Colonial Life & Accident Insurance Company, and Colonial Companies, Inc. (collectively Colonial) appeal the district court’s order partially dismissing their lawsuit against Hartford Fire Insurance Company, Twin City Fire Insurance Company, and Hartford Casualty Insurance Company (collectively Hartford). The district court dismissed Colonial’s breach of enhanced duty of good faith claim solely because South Carolina classifies the breach of good faith and fair dealing as a tort, and held Alabama law controls the remedy in contract claims even though South Carolina controls the substantive claims. We reverse. 1

I. BACKGROUND

Colonial sued Hartford for breach of contract, breach of the enhanced duty of good faith, negligence, and bad faith, in a cross-claim and third party complaint. These claims arose out of a reservation of rights defense provided by Hartford and Hartford’s failure to settle the Parker White lawsuit. 2

*1308 While this case was pending, the Alabama Supreme Court, in response to a certified question in a related case, held that a claim of breach of the enhanced duty of good faith sounds in contract. Twin City Fire Ins. Co. v. Colonial Life & Accident Ins. Co., 839 So.2d 614, 616 (Ala.2002). Following briefs by the parties, the district court conducted a hearing to discuss the impact of Twin City on this case. Subsequently, the district court issued an order dismissing Colonial’s claim for breach of the enhanced duty of good faith. The court held that under Alabama choice of law provisions and the decision in Twin City, Colonial’s breach of the enhanced duty of good faith claim sounds in contract and is governed by South Carolina contract law. Because South Carolina recognizes the breach of the duty of good faith and fair dealing as a tort claim, rather than a contract claim, the district court dismissed Colonial’s claim for breach of the enhanced duty of good faith. The district court also found that, while Colonial’s contract claims are governed by South Carolina substantive law, in the event contract liability exists, the remedy is governed by Alabama law. The district court’s interlocutory order certified the following holding for immediate appeal:

In sum, this is what the court concludes. Alabama law mandates that Colonial’s “enhanced duty” claims be construed as contract claims. Because they are contract claims, South Carolina law governs. When the court looks to South Carolina contract law, these claims do not exist as contract claims. Under South Carolina law, the claims are construed as tort claims. If the court were then to apply Alabama law to these tort claims, this avails Colonial nothing because under Alabama law, no such tort claims exist. See Twin City, supra.
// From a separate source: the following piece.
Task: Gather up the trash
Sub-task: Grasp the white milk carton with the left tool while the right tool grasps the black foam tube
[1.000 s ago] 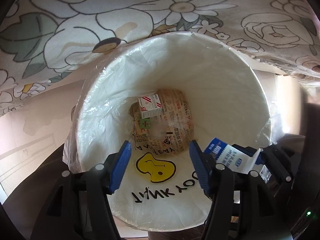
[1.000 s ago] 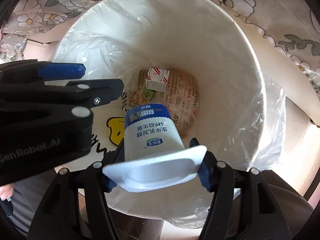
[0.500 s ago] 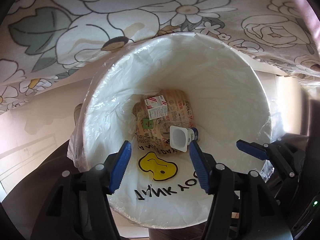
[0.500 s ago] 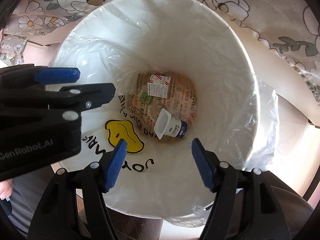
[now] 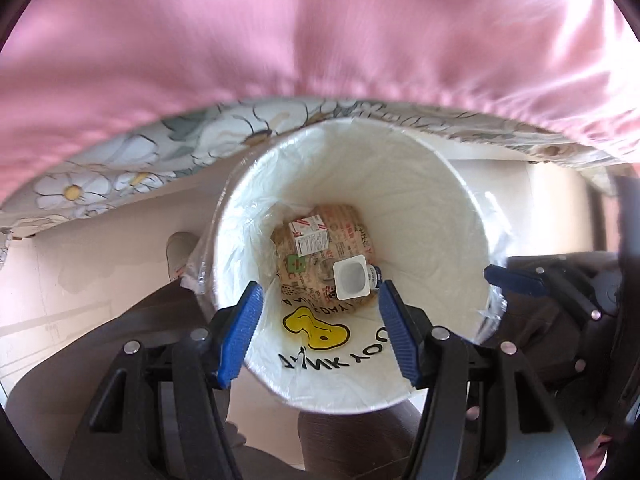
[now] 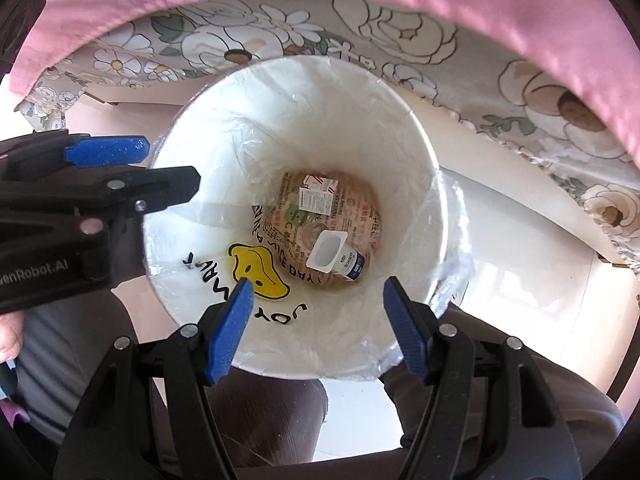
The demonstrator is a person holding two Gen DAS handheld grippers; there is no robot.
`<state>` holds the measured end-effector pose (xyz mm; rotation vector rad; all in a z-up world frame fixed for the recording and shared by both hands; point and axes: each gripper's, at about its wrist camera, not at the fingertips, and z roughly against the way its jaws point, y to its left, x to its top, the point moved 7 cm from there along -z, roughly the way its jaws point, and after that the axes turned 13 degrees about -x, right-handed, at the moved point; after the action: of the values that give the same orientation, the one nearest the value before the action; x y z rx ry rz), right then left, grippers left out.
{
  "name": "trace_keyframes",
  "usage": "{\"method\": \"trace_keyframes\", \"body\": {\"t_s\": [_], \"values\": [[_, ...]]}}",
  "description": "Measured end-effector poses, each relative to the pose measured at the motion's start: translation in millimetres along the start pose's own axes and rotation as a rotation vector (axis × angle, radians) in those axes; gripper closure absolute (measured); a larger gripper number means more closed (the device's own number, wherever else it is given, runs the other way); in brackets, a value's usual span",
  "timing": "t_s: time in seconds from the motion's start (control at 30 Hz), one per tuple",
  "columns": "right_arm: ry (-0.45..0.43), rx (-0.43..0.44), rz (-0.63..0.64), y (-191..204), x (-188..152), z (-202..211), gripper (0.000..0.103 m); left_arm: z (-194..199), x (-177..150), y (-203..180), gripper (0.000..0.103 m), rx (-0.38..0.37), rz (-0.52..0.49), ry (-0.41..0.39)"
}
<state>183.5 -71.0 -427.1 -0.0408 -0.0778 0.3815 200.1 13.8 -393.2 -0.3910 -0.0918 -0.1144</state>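
tongs first: the left gripper (image 5: 320, 300) stands with its blue-padded jaws spread wide and nothing between them, hanging above the near rim of the trash bin (image 5: 452, 216). the right gripper (image 6: 316, 300) is likewise spread wide and empty, above the same bin's near edge; in its view the left gripper shows again at the left side, over the bin's left rim.

yogurt cup (image 5: 354, 278) lies at the bottom of the bin, well below both pairs of tongs and apart from them. in the left wrist view it sits just inside the right jaw's tip line, toward the lower right of the bin floor. in the right wrist view the yogurt cup (image 6: 336, 254) appears between the two jaws and beyond them, right of centre.

the cup lies on its side, tilted. its wide white mouth end faces up and toward the cameras, and its blue-labelled base points away toward the bin wall on the right. in the right wrist view its long axis runs from upper left to lower right.

beside it, further in, a small red-and-white carton (image 6: 318, 196) rests on a printed brown paper wrapper (image 6: 360, 216) covering the bin floor. a clear plastic liner (image 6: 452, 236) with a yellow smiley face (image 6: 258, 272) lines the bin. beyond the bin hangs a floral tablecloth (image 6: 400, 40), with pink fabric (image 5: 320, 32) above it.
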Motion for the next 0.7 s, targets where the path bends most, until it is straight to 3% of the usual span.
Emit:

Therefore, putting aside terminological problems, counts two and four of the cross-claim and third party complaint [breach of the enhanced duty of good faith and bad faith] must be dismissed because they do not exist as contract claims in South Carolina or as tort claims in Alabama.

II. DISMISSAL OF THE BREACH OF THE ENHANCED DUTY OF GOOD FAITH CLAIM

A. Alabama Choice of Law

“A federal court in a diversity case is required to apply the laws, including principles of conflict of laws, of the state in which the federal court sits.” O’Neal v. Kennamer, 958 F.2d 1044, 1046 (11th Cir.1992). This case was brought in the Middle District of Alabama, and the district court did not err in applying Alabama choice of law rules.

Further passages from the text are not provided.